Activity: Restate word for word the lines of the data below, from the first through the one that has "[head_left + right".

Data block:
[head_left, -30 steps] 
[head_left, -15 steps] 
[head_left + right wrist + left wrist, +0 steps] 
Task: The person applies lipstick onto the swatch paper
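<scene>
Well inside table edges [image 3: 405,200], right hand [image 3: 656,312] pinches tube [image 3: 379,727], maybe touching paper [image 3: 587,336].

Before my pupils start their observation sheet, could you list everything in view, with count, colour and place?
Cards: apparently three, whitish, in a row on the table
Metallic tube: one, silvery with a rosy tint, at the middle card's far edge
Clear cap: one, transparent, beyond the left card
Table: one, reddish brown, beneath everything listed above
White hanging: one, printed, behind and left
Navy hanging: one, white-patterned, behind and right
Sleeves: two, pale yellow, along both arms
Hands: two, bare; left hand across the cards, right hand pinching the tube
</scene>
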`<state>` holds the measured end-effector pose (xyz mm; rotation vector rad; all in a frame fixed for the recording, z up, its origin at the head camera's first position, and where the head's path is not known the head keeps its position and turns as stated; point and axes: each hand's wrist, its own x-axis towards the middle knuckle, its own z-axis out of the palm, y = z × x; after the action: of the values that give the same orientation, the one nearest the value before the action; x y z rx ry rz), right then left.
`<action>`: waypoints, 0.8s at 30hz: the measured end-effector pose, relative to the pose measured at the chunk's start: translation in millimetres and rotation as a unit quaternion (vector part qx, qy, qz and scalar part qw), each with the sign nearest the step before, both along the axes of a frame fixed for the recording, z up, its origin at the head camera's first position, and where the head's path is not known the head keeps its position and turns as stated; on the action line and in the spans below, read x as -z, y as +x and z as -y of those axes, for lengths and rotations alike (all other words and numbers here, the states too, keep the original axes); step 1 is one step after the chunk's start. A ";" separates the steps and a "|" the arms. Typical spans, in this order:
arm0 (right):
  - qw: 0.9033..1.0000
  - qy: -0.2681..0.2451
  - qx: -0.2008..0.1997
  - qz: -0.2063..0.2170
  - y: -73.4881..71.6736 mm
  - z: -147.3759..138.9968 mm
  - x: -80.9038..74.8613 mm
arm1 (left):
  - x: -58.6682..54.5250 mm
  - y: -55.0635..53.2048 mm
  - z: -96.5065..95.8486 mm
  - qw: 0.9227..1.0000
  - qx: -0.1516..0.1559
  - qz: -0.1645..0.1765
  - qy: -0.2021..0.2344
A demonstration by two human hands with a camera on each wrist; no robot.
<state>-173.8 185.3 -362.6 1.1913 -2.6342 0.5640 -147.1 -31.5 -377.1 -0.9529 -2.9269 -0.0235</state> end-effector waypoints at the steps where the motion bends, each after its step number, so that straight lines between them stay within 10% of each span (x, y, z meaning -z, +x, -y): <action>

Output for this task:
[head_left, -30 steps] 
[head_left, -15 steps] 
[head_left + right wrist + left wrist, +0 steps] 

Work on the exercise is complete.